Problem statement: Reproduce the data in its entirety, exactly as written.

Data section:
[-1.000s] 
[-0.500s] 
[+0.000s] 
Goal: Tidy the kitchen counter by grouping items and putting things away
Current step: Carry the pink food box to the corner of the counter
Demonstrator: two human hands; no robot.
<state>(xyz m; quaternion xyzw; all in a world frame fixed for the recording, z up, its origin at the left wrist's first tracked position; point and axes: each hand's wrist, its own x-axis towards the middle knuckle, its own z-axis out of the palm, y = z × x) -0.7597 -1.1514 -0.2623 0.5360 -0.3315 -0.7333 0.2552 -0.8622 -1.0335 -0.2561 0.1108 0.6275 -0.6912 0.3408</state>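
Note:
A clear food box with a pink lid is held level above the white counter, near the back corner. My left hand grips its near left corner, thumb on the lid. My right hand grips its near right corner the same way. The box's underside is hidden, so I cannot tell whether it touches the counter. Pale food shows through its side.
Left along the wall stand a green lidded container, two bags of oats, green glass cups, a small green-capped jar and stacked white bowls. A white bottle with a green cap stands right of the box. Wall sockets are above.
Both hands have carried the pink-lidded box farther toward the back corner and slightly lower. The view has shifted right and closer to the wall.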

Answer space:
[-1.000s] 
[-0.500s] 
[+0.000s] 
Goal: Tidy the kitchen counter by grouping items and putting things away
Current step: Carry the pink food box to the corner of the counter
Demonstrator: two human hands; no robot.
<state>(xyz m; quaternion xyzw; all in a world frame fixed for the recording, z up, its origin at the left wrist's first tracked position; point and axes: each hand's wrist, its own x-axis towards the middle knuckle, its own z-axis out of the palm, y = z × x) -0.7597 -1.1514 -0.2623 0.5360 -0.3315 -0.7333 0.2552 -0.8622 -1.0335 -0.2561 0.1108 0.6275 -0.6912 0.3408</state>
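Note:
A clear food box with a pink lid is held level above the white counter, near the back corner. My left hand grips its near left corner, thumb on the lid. My right hand grips its near right corner the same way. The box's underside is hidden, so I cannot tell whether it touches the counter. Pale food shows through its side.
Left along the wall stand a green lidded container, two bags of oats, green glass cups, a small green-capped jar and stacked white bowls. A white bottle with a green cap stands right of the box. Wall sockets are above.
Both hands have carried the pink-lidded box farther toward the back corner and slightly lower. The view has shifted right and closer to the wall.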

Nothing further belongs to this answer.